* [Task brief]: Locate, in the data below, the line that contains "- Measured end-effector" and the line that contains "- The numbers"; reproduce exactly those two lines and every line between them, nothing more.

===

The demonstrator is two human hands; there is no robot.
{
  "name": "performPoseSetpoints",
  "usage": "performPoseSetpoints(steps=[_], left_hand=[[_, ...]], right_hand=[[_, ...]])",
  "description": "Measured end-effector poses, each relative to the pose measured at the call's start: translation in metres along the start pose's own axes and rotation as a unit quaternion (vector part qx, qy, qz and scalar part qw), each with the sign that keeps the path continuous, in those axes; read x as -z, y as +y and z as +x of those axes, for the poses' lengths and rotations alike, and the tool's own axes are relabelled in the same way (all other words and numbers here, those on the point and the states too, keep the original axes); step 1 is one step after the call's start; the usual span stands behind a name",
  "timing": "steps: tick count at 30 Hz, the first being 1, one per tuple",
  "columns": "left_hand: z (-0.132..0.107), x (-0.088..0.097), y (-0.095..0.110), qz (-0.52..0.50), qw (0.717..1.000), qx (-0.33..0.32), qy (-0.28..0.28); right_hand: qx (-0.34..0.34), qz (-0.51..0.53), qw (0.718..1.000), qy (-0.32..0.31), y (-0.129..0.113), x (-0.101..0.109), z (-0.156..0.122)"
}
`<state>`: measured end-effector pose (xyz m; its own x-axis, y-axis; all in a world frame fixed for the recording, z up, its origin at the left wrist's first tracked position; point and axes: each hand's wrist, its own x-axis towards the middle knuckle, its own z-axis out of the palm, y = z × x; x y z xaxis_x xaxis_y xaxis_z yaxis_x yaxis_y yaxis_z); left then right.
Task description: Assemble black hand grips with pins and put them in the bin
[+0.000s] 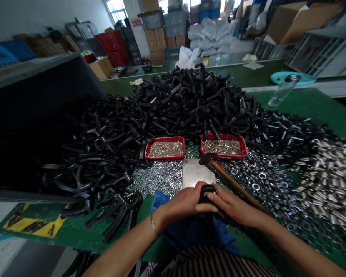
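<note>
Both my hands meet at the table's near edge around one black plastic part (207,191). My left hand (181,204) is closed on its left side, and my right hand (231,204) pinches its right end with fingers together. Just beyond the part lies a flat grey metal plate (196,172). A hammer (219,169) with a wooden handle rests beside the plate, its handle running under my right forearm. A blue cloth (161,200) lies below my hands.
A huge heap of black plastic parts (175,107) covers the green table (311,107). Two red trays of small metal pieces (165,148) (223,146) sit behind the plate. Loose washers (158,177) and metal sleeves (328,173) spread around. A dark bin (31,123) stands at left.
</note>
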<state>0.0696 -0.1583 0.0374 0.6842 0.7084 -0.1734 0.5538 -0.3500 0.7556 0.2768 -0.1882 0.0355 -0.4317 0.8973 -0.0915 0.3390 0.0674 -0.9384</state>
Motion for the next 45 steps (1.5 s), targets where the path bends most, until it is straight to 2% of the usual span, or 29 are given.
performPoseSetpoints(steps=[2, 4, 7, 9, 11, 13, 15, 17, 20, 24, 26, 29, 32, 34, 37, 38, 40, 43, 45], left_hand=[[-0.002, 0.0, 0.002, 0.015, 1.0, -0.003, -0.021], [0.001, 0.001, 0.001, 0.024, 1.0, 0.006, -0.016], [0.014, 0.007, -0.007, 0.028, 0.999, 0.01, 0.016], [0.028, 0.015, -0.017, 0.027, 0.998, 0.012, 0.048], [0.041, 0.024, -0.027, 0.053, 0.995, 0.022, 0.076], [0.052, 0.03, -0.034, 0.111, 0.989, 0.032, 0.097], [0.059, 0.029, -0.036, 0.169, 0.979, 0.029, 0.108], [0.061, 0.023, -0.036, 0.205, 0.971, 0.022, 0.116], [0.062, 0.011, -0.035, 0.225, 0.965, 0.024, 0.129], [0.063, 0.005, -0.039, 0.213, 0.969, 0.008, 0.126], [0.064, 0.009, -0.04, 0.217, 0.97, -0.004, 0.111], [0.073, 0.025, -0.036, 0.246, 0.965, -0.01, 0.09], [0.097, 0.046, -0.026, 0.29, 0.948, -0.018, 0.131], [0.123, 0.058, -0.017, 0.334, 0.929, -0.037, 0.153], [0.167, 0.063, -0.006, 0.405, 0.907, -0.059, 0.102], [0.18, 0.062, -0.004, 0.419, 0.902, -0.057, 0.081], [0.2, 0.058, -0.002, 0.434, 0.898, -0.044, 0.055], [0.214, 0.053, -0.005, 0.444, 0.895, -0.022, 0.045], [0.216, 0.051, -0.009, 0.446, 0.894, -0.016, 0.047]], right_hand=[[-0.006, -0.006, 1.0, -0.01, 0.003, -0.006, -0.003], [-0.031, -0.033, 0.999, -0.021, 0.004, -0.007, 0.0], [-0.036, -0.152, 0.988, 0.007, 0.002, 0.005, 0.011], [0.024, -0.254, 0.963, 0.086, 0.003, 0.02, 0.019], [0.078, -0.339, 0.922, 0.171, 0.011, 0.033, 0.025], [0.084, -0.403, 0.885, 0.217, 0.026, 0.04, 0.027], [0.064, -0.439, 0.868, 0.222, 0.043, 0.04, 0.028], [0.055, -0.438, 0.872, 0.212, 0.056, 0.038, 0.028], [0.075, -0.391, 0.893, 0.21, 0.06, 0.042, 0.021], [0.07, -0.341, 0.917, 0.193, 0.065, 0.072, -0.017], [0.045, -0.325, 0.928, 0.174, 0.079, 0.091, -0.047], [0.007, -0.315, 0.937, 0.149, 0.108, 0.113, -0.089], [0.007, -0.359, 0.919, 0.163, 0.119, 0.125, -0.104], [0.025, -0.398, 0.896, 0.195, 0.107, 0.13, -0.086], [0.042, -0.426, 0.878, 0.213, 0.072, 0.132, -0.023], [0.033, -0.436, 0.878, 0.196, 0.06, 0.131, 0.003], [-0.034, -0.464, 0.877, 0.121, 0.042, 0.127, 0.057], [-0.084, -0.468, 0.873, 0.113, 0.037, 0.119, 0.116], [-0.107, -0.464, 0.871, 0.122, 0.044, 0.116, 0.136]])
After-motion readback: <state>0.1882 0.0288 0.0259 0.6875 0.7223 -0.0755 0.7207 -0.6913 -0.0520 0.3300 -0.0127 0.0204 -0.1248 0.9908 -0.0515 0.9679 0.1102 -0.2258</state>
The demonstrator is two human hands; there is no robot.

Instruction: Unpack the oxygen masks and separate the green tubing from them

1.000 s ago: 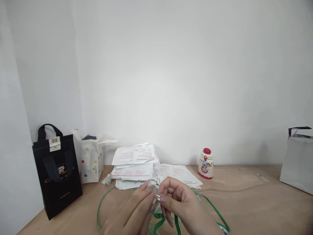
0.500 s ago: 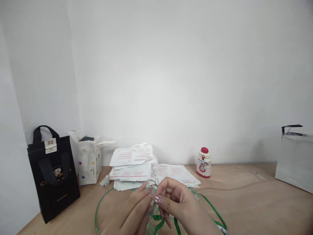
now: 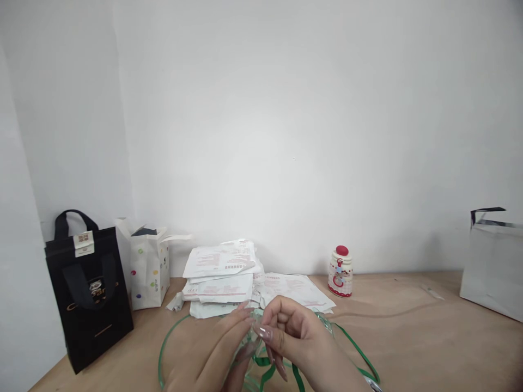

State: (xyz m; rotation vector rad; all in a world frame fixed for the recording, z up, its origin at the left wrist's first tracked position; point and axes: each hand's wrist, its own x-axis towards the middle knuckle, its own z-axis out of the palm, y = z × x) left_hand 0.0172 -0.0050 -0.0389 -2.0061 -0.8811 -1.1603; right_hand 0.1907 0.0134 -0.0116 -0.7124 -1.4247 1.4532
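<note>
At the bench [image 3: 408,337], left hand [image 3: 212,348] and right hand [image 3: 292,337] pinch a clear plastic band [image 3: 251,340]

Low over the near part of the bench, the left hand's grip is closed, its fingers folded against the clear plastic band. The right hand's grip is closed too, its thumb, tipped with a long polished nail [image 3: 265,333], pressed to the same band from the other side while the fingers curl inward. Held between the two pinches, the band appears to be kept up off the bench so that a short length can be worked at close range. It is transparent and glossy, and hard to trace where it passes behind the fingers; a bright curve of it shows just beyond the right hand. A green ribbon [image 3: 355,348] runs from under the hands and loops loosely across the bench on both sides. Just past the hands sits a stack of printed white papers [image 3: 218,272], with a loose printed sheet [image 3: 294,288] beside it and a crumpled paper scrap [image 3: 175,302] at its corner. Farther left stand a black carrier bag [image 3: 87,299] and a dotted white paper bag [image 3: 149,272]. To the right are a ceramic jar with a red knob [image 3: 340,272] and, at the frame's edge, a white bag [image 3: 492,267].
</note>
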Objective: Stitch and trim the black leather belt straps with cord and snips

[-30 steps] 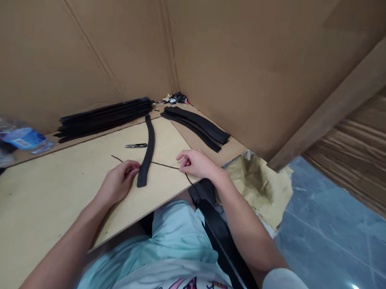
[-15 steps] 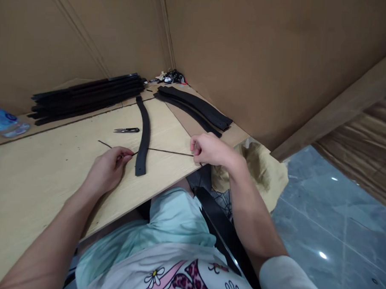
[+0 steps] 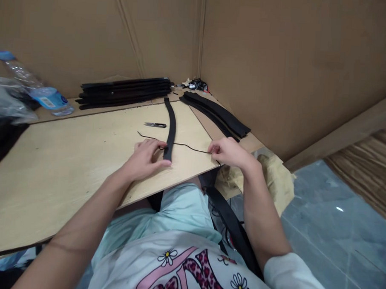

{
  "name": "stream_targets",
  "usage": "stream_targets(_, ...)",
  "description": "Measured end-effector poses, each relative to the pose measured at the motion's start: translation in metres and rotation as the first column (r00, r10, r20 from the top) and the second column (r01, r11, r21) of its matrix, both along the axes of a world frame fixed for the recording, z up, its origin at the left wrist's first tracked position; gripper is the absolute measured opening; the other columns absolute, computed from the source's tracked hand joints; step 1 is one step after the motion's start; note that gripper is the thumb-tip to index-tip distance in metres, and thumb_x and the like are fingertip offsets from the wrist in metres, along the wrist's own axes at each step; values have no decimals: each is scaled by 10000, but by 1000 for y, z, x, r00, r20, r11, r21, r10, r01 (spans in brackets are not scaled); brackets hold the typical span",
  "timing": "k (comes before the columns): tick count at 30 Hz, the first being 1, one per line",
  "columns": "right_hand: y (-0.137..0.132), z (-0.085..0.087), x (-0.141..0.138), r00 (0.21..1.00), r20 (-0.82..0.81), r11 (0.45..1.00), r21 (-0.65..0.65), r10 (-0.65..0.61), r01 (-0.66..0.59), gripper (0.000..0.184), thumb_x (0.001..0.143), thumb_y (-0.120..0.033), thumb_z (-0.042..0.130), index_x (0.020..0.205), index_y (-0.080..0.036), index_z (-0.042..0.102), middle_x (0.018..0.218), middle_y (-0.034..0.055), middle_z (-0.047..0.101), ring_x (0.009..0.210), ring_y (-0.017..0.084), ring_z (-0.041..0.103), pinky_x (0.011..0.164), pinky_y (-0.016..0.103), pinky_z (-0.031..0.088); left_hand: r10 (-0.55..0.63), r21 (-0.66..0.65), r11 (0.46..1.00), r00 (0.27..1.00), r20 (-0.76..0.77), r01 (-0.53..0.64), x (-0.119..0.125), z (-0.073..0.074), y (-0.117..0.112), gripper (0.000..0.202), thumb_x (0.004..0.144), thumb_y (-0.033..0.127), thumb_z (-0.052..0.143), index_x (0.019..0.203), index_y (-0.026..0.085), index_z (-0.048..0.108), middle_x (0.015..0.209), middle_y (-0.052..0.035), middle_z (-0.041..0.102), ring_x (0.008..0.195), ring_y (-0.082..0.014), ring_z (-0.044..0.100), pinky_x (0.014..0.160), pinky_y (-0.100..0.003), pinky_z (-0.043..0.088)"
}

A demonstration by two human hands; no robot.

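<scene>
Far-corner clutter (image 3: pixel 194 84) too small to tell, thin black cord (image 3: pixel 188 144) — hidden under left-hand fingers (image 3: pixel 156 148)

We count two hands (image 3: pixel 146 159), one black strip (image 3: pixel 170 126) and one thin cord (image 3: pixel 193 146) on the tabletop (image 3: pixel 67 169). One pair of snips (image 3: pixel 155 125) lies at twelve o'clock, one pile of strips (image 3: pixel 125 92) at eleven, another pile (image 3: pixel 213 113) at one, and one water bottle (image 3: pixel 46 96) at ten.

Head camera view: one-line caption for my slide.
Left hand and right hand pinch a thin black cord across a black strip on a wooden board.
</scene>
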State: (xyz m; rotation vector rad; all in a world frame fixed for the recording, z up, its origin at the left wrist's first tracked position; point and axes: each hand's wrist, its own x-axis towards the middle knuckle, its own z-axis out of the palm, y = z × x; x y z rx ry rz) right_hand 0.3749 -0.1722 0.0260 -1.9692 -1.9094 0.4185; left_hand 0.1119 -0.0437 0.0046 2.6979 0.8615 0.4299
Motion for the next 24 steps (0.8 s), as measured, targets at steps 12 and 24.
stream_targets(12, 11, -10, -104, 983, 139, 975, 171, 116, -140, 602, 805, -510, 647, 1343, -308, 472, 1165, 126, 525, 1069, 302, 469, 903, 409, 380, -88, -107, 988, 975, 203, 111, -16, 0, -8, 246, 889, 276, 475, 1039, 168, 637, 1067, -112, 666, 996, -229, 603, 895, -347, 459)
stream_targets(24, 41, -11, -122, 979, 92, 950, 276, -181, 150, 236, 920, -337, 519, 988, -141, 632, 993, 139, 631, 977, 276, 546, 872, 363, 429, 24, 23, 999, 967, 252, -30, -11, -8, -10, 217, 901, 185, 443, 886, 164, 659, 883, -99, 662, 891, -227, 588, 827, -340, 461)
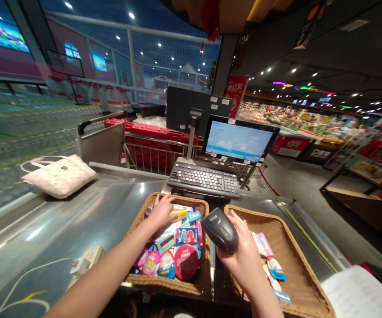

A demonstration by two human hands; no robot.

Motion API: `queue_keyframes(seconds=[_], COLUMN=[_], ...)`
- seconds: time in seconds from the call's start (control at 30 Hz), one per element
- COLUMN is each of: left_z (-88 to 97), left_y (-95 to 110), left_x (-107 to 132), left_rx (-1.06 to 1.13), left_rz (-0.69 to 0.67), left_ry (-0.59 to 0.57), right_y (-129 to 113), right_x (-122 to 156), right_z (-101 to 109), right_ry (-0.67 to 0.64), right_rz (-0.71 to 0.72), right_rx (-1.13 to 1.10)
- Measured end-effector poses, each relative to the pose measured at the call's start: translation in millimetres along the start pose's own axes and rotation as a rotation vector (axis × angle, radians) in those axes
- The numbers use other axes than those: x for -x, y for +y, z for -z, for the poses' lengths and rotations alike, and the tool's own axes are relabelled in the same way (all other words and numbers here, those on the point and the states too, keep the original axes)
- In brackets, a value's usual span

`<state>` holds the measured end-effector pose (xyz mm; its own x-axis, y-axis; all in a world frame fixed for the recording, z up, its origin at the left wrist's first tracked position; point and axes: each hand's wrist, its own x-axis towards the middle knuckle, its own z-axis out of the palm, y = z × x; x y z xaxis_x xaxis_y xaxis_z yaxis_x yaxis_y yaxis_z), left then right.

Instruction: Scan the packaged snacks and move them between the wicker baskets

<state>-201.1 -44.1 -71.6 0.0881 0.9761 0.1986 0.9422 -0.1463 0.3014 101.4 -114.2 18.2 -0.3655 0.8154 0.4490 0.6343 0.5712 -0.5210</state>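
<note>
My right hand (242, 247) is wrapped round a black handheld barcode scanner (220, 230), held between two wicker baskets with its head pointing left. My left hand (161, 213) reaches over the far left part of the left basket (167, 285), fingers apart, among small packaged goods. A yellow packet (179, 215) lies beside its thumb; what lies under the palm is hidden. Nearer me in that basket are a round red container (186, 262), a pink egg-shaped pack (151, 262) and a blue one (166, 264). The right basket (296, 265) has several small packs (276, 268), partly covered by my right forearm.
Beyond the baskets stand a keyboard (204, 177) and a lit monitor (239, 140). A pale handbag (60, 176) rests on the metal counter (118, 198) at left. A power strip (88, 263) with cables lies near my left forearm. White paper (359, 293) is at lower right.
</note>
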Motion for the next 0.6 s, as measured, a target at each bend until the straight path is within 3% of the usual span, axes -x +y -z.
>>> queue_keyframes(seconds=[0.1,0.3,0.6], left_z=[-0.1,1.2,0.4], left_y=[-1,4,59], left_x=[1,2,-23], left_rx=[-0.045,-0.214,-0.117], left_rz=[0.049,0.054,-0.092], left_ry=[-0.008,0.083,0.046], right_y=[2,2,26], right_x=[0,0,7], right_z=[0,2,10], right_ry=[-0.017,-0.064,-0.044], right_rz=[-0.009,-0.044,-0.085], right_rx=[-0.004,-0.023,-0.014])
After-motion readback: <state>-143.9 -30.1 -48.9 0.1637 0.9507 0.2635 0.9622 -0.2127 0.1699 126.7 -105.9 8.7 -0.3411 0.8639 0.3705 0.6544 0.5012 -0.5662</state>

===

* [Task result]:
- Measured end-effector poses, each relative to the pose measured at the call's start: translation in millimetres along the start pose's own axes and rotation as a rotation vector (axis × angle, radians) in those axes
- The numbers use other axes than those: x for -x, y for +y, z for -z, for the poses' lengths and rotations alike, and the tool's own axes are relabelled in the same way (all other words and numbers here, those on the point and the states too, keep the original axes)

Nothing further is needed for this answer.